-- Collected material follows --
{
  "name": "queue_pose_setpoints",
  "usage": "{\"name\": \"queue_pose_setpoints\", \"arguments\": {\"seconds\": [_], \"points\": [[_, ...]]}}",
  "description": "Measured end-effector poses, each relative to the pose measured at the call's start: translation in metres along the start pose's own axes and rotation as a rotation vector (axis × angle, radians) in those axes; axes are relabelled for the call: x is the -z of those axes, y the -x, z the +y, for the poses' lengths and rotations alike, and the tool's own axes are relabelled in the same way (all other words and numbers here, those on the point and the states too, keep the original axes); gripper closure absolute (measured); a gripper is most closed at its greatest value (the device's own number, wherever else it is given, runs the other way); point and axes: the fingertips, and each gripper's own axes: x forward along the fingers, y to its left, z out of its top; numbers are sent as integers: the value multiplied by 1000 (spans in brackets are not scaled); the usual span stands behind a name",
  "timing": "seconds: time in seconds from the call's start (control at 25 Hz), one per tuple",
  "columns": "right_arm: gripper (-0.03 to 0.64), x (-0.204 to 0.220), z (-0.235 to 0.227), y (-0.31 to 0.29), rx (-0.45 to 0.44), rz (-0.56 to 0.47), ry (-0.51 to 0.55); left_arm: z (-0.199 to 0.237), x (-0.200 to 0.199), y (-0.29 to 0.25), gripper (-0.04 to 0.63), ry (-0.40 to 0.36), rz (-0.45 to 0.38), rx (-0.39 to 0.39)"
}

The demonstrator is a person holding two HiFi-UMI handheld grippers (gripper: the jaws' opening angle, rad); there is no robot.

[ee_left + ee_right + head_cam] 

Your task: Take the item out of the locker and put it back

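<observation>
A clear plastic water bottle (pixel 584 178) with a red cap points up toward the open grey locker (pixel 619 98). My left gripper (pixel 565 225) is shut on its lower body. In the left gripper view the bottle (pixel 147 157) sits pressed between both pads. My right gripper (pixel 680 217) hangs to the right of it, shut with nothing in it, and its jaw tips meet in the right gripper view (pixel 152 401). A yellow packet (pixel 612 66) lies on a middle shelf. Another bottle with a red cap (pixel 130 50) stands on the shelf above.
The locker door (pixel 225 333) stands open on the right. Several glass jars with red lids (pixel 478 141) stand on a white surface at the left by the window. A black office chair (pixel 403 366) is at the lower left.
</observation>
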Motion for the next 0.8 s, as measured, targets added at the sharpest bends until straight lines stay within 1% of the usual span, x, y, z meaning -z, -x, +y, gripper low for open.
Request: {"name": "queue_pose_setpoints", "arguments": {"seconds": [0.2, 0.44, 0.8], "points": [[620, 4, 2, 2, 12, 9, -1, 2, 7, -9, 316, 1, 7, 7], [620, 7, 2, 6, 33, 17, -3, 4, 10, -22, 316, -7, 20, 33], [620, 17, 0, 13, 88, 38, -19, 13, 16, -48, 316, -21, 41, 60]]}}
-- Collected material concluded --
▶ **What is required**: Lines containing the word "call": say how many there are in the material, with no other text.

▶ **Expected output**: 2